• [Action item] Your answer must contain each line of the data, copied exactly.

• [Source material]
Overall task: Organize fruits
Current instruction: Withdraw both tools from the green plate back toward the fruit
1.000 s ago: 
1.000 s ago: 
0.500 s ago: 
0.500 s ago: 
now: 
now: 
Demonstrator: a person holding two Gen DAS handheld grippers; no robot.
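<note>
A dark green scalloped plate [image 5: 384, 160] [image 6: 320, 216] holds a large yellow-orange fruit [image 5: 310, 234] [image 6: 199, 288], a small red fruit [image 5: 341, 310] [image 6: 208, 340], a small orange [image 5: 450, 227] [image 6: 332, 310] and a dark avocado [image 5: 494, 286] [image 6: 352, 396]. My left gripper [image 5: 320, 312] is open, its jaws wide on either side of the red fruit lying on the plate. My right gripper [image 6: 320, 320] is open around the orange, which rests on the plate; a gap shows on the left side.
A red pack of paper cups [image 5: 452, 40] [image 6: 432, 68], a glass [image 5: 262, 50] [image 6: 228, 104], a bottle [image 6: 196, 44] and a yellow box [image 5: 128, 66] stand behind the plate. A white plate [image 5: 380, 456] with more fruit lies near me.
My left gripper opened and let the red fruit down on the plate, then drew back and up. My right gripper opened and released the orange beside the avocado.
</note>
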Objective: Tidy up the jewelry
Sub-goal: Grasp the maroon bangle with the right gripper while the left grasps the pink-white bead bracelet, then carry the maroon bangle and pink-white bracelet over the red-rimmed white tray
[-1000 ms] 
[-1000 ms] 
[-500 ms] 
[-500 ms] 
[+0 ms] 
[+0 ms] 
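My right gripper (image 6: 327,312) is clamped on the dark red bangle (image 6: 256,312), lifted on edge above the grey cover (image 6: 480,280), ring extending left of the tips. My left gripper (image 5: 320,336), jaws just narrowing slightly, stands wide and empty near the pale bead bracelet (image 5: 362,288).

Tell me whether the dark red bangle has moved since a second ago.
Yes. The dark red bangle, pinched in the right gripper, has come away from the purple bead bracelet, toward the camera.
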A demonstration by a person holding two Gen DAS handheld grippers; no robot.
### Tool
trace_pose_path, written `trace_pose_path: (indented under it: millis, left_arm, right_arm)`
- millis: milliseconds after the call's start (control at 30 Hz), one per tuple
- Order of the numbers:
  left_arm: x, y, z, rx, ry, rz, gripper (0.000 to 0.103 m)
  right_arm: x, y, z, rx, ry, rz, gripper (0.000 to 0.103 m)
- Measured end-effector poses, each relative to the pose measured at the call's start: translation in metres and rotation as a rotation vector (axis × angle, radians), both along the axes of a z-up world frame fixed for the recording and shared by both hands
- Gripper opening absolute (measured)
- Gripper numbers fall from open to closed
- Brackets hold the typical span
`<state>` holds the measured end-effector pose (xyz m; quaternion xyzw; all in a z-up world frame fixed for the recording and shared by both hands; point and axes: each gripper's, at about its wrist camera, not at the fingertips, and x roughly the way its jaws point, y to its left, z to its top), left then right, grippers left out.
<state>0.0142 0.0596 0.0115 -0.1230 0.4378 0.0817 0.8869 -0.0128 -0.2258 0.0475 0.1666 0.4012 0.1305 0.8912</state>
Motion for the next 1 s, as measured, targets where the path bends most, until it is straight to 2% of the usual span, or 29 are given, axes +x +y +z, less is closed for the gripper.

• [Task answer]
Overall task: Organize fruits
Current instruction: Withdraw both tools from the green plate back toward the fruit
1.000 s ago: 
1.000 s ago: 
0.500 s ago: 
0.500 s ago: 
now: 
now: 
Demonstrator: a person holding two Gen DAS handheld grippers; no robot.
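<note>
A dark green scalloped plate [image 5: 384, 160] [image 6: 320, 216] holds a large yellow-orange fruit [image 5: 310, 234] [image 6: 199, 288], a small red fruit [image 5: 341, 310] [image 6: 208, 340], a small orange [image 5: 450, 227] [image 6: 332, 310] and a dark avocado [image 5: 494, 286] [image 6: 352, 396]. My left gripper [image 5: 320, 312] is open, its jaws wide on either side of the red fruit lying on the plate. My right gripper [image 6: 320, 320] is open around the orange, which rests on the plate; a gap shows on the left side.
A red pack of paper cups [image 5: 452, 40] [image 6: 432, 68], a glass [image 5: 262, 50] [image 6: 228, 104], a bottle [image 6: 196, 44] and a yellow box [image 5: 128, 66] stand behind the plate. A white plate [image 5: 380, 456] with more fruit lies near me.
My left gripper opened and let the red fruit down on the plate, then drew back and up. My right gripper opened and released the orange beside the avocado.
</note>
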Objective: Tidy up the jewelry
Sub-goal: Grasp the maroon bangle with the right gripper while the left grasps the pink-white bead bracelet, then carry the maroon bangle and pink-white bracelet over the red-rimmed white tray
[-1000 ms] 
[-1000 ms] 
[-500 ms] 
[-500 ms] 
[+0 ms] 
[+0 ms] 
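My right gripper (image 6: 327,312) is clamped on the dark red bangle (image 6: 256,312), lifted on edge above the grey cover (image 6: 480,280), ring extending left of the tips. My left gripper (image 5: 320,336), jaws just narrowing slightly, stands wide and empty near the pale bead bracelet (image 5: 362,288).

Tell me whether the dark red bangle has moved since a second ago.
Yes. The dark red bangle, pinched in the right gripper, has come away from the purple bead bracelet, toward the camera.
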A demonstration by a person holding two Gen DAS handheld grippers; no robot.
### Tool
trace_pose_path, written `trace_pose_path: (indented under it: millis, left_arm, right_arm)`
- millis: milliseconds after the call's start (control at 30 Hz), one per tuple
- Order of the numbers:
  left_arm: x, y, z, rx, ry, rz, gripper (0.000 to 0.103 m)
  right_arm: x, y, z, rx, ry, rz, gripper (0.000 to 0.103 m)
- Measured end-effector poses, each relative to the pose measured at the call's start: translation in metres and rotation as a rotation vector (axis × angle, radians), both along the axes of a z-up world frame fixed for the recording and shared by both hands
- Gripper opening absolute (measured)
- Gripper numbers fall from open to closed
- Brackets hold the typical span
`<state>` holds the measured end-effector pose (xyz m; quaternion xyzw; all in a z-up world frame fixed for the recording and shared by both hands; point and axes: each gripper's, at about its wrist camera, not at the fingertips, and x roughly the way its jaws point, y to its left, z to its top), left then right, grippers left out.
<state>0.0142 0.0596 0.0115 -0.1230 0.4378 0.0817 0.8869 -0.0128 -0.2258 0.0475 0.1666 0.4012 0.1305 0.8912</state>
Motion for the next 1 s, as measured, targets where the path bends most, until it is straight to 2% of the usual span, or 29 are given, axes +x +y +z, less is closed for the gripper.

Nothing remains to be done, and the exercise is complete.